The expected answer is the data below, printed verbatim without its pictures.

## [Information shown]
·····

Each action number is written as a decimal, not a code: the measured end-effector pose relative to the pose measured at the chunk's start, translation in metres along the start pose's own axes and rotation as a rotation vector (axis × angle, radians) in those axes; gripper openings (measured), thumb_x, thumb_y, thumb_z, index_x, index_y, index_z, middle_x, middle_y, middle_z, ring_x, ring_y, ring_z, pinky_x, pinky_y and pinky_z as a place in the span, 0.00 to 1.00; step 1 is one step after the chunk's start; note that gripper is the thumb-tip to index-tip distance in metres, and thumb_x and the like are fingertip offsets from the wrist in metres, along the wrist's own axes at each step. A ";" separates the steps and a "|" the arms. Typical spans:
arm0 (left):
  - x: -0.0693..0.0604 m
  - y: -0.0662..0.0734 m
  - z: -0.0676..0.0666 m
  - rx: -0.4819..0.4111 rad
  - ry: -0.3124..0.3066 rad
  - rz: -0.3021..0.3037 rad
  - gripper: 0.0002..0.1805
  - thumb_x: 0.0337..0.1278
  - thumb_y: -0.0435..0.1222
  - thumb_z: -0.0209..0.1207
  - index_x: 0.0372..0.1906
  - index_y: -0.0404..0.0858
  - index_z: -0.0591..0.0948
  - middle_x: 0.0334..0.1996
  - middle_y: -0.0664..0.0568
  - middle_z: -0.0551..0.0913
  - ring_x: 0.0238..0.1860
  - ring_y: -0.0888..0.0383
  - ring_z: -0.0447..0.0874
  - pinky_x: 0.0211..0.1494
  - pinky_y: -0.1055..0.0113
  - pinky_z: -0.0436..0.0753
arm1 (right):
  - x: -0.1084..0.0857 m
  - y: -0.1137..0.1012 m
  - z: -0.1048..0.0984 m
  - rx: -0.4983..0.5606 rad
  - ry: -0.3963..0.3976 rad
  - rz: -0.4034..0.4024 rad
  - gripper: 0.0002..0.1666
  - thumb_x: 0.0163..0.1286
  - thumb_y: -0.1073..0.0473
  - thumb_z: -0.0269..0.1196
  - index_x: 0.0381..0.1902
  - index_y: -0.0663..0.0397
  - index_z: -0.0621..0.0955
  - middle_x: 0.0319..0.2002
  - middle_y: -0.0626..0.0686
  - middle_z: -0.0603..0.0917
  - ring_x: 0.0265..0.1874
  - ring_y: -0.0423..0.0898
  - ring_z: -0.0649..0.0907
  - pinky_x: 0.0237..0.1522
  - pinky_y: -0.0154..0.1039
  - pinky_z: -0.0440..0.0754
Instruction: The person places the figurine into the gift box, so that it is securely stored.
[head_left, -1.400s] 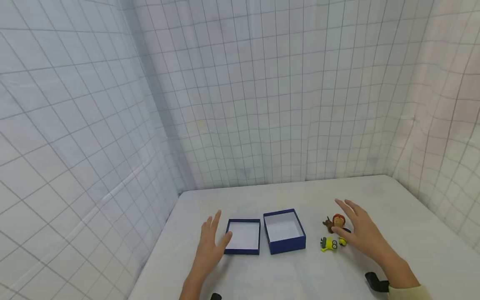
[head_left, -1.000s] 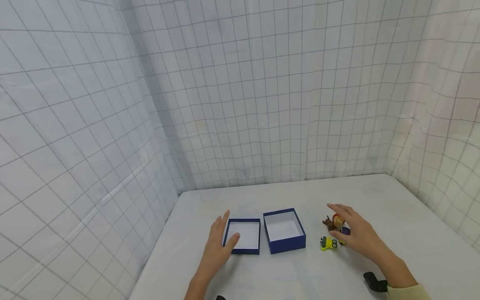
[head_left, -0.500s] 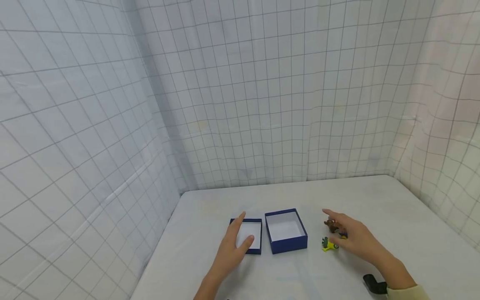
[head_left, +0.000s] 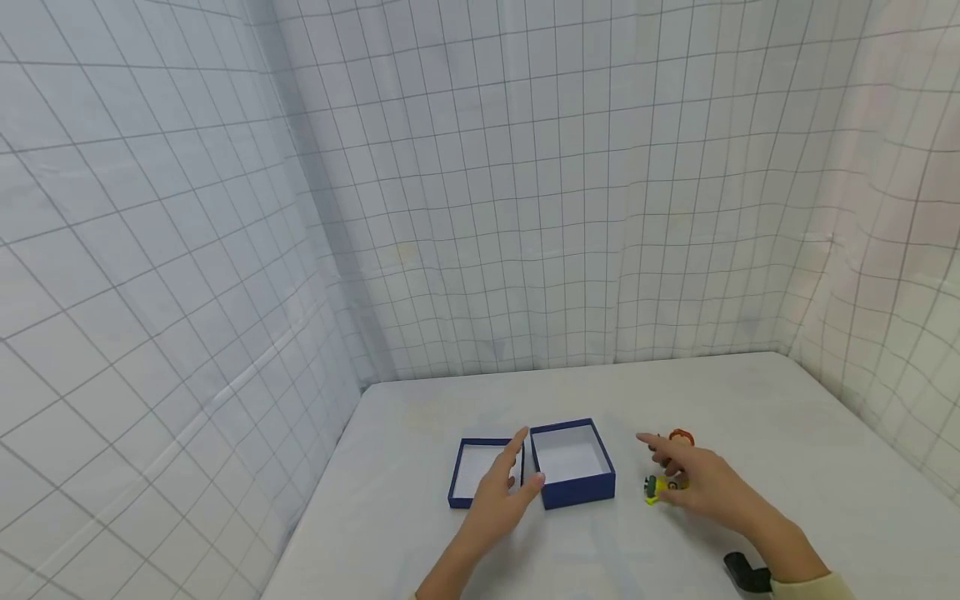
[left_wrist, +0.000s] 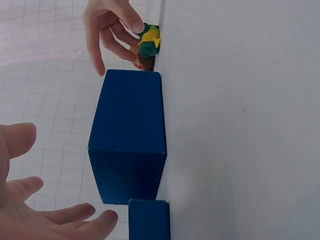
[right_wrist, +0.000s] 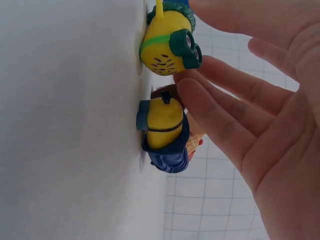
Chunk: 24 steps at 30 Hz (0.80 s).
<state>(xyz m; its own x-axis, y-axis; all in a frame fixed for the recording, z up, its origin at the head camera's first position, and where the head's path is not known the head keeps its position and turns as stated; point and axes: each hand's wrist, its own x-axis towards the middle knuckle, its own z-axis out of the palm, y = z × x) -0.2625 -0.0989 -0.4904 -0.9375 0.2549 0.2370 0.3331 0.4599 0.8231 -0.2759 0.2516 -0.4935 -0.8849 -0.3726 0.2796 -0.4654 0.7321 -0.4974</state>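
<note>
Tabletop [head_left: 386,467] bears goggled figurine [right_wrist: 162,42], right grip [head_left: 712,490] spread around

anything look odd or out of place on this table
Mildly odd: the green-goggled minion figure lies on its back rather than standing, and the deep blue box sits slightly askew beside the shallow blue lid. No spill or damage shows.

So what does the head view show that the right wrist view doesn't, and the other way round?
Only the head view shows the left hand and the shallow, square blue tray with a white inside.

Only the right wrist view shows the yellow toy figure in dark blue clothes.

Both show the right hand and the yellow toy figure with green goggles.
</note>
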 end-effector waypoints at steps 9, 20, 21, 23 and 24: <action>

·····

## [Answer section]
Each action number is written as a decimal, not a code: the measured end-effector pose relative to the pose measured at the chunk's start, translation in metres along the start pose's own axes and rotation as a rotation vector (axis × angle, radians) in those axes; gripper openings (measured), thumb_x, thumb_y, thumb_z, index_x, index_y, index_z, middle_x, middle_y, middle_z, ring_x, ring_y, ring_z, pinky_x, pinky_y and pinky_z as a place in the span, 0.00 to 1.00; step 1 is one step after the chunk's start; note that gripper is the thumb-tip to index-tip distance in metres, and thumb_x and the like are fingertip offsets from the wrist in metres, along the wrist's own axes at each step. A ";" separates the steps and a "|" the arms. Typical spans:
arm0 (left):
  - x: -0.0693..0.0604 m
  - y: -0.0662..0.0734 m
  - z: -0.0676..0.0666 m
  - rx: -0.4819..0.4111 rad
  - ry: -0.3124..0.3066 rad
  - rz: -0.3021..0.3037 rad
  - gripper: 0.0002..0.1805
  - thumb_x: 0.0337..0.1278
  - thumb_y: -0.0435..0.1222
  - thumb_z: -0.0209..0.1207
  - index_x: 0.0372..0.1906
  - index_y: -0.0404..0.0858
  - index_z: -0.0591..0.0948
  - middle_x: 0.0334..0.1996
  - middle_y: -0.0664..0.0568
  - middle_z: -0.0551..0.0913
  - ring_x: 0.0238..0.1860
  - ring_y: -0.0888..0.0383
  - ring_z: -0.0447..0.0874
  - pinky_x: 0.0211..0.1494
  - pinky_y: -0.1055..0.0113
  - pinky_z: -0.0436..0.0753
arm1 (right):
  - x: -0.1084..0.0857 m
  - y: -0.1137..0.1012 m
  - z: -0.1048..0.0984 m
  - rx: -0.4983..0.5606 rad
  - ry: -0.3963..0.3976 rad
  - rz: -0.4034..0.4024 rad
  - gripper: 0.0002..0.1666
  - thumb_x: 0.0163..0.1286
  - thumb_y: -0.1073..0.0473
  - thumb_z: -0.0269..0.1196
  - index_x: 0.0381..0.1902
  - index_y: -0.0663..0.0397
  - index_z: -0.0621..0.0955
  - middle_x: 0.0319..0.2002
  - middle_y: -0.0626..0.0686
  - middle_z: -0.0603..0.0917
  - ring_x: 0.0265..0.1874
  - ring_y: -0.0423..0.0898
  - ring_z: -0.0649..0.0907
  - pinky_x: 0.0237..0.1522
  - pinky_y: -0.0154..0.1039
  - pinky_z: -0.0440..0.0754
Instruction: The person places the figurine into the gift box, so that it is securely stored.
[head_left, -1.400s] 
[head_left, -1.000s] 
[head_left, -0.500s] 
[head_left, +0.000s] 
[left_wrist, +0.000s] 
[right_wrist, +0.000s] 
Chunk: 24 steps at 30 Hz (0.80 s).
<state>(xyz m; its own x-axis, y-axis; all in a frame fixed for the recording, z up, its origin at the head camera's first position, and where the head's path is not known the head keeps its position and turns as stated; point and axes: each hand's wrist, its own x-axis towards the middle knuckle, its own z-axis out of the palm, y = z × x) -0.2625 -0.0989 -0.4904 -0.9375 0.2549 0.2370 0.3331 0.4599 0.8231 -0.2759 0.2516 -0.4935 -0.8849 -0.3726 0.2796 -0.4654 0.7321 -0.4974</state>
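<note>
Tabletop [head_left: 386,467] bears goggled figurine [right_wrist: 162,42], right grip [head_left: 712,490] spread around

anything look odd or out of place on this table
Mildly odd: the green-goggled minion figure lies on its back rather than standing, and the deep blue box sits slightly askew beside the shallow blue lid. No spill or damage shows.

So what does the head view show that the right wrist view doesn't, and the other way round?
Only the head view shows the left hand and the shallow, square blue tray with a white inside.

Only the right wrist view shows the yellow toy figure in dark blue clothes.

Both show the right hand and the yellow toy figure with green goggles.
</note>
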 end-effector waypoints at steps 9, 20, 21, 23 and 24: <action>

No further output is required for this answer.